*What is expected*. Report every line from the following entries that contains the string "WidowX".

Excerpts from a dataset

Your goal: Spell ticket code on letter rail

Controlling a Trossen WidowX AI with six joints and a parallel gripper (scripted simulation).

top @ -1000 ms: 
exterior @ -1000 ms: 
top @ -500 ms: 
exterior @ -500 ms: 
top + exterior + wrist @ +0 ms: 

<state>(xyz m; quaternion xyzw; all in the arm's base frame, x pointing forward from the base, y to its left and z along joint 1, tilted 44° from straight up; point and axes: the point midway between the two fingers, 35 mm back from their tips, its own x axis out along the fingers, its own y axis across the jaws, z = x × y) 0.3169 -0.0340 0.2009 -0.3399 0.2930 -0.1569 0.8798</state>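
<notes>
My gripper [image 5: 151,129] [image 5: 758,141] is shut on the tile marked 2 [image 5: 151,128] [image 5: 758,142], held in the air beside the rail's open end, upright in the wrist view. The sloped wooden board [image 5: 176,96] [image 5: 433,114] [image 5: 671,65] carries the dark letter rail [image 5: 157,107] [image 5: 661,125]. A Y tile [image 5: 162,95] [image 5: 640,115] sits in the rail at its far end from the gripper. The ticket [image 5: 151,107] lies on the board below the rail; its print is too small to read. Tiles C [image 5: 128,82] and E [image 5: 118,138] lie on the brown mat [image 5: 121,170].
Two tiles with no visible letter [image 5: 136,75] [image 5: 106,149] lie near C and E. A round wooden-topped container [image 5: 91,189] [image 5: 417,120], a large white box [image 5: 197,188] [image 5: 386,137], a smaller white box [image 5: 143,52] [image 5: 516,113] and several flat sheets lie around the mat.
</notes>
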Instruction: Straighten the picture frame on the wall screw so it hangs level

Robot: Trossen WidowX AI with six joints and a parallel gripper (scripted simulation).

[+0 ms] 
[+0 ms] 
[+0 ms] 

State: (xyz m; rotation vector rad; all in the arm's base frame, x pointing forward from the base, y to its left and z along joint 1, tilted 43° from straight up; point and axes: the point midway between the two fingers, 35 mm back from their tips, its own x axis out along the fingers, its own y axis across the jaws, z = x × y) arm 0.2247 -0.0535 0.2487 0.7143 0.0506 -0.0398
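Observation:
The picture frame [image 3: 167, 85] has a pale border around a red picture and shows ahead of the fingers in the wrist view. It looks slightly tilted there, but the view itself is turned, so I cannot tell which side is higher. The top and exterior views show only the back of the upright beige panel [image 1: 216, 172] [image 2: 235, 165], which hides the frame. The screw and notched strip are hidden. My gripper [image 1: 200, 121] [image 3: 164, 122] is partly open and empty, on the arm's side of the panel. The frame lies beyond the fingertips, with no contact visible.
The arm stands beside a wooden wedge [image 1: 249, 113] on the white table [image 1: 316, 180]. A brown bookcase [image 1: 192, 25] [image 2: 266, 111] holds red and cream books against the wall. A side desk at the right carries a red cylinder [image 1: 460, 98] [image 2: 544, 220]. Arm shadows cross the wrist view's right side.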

*Completed task*.
Controlling a Trossen WidowX AI with six joints and a parallel gripper (scripted simulation).
Robot: Trossen WidowX AI with six joints and a parallel gripper (scripted simulation).

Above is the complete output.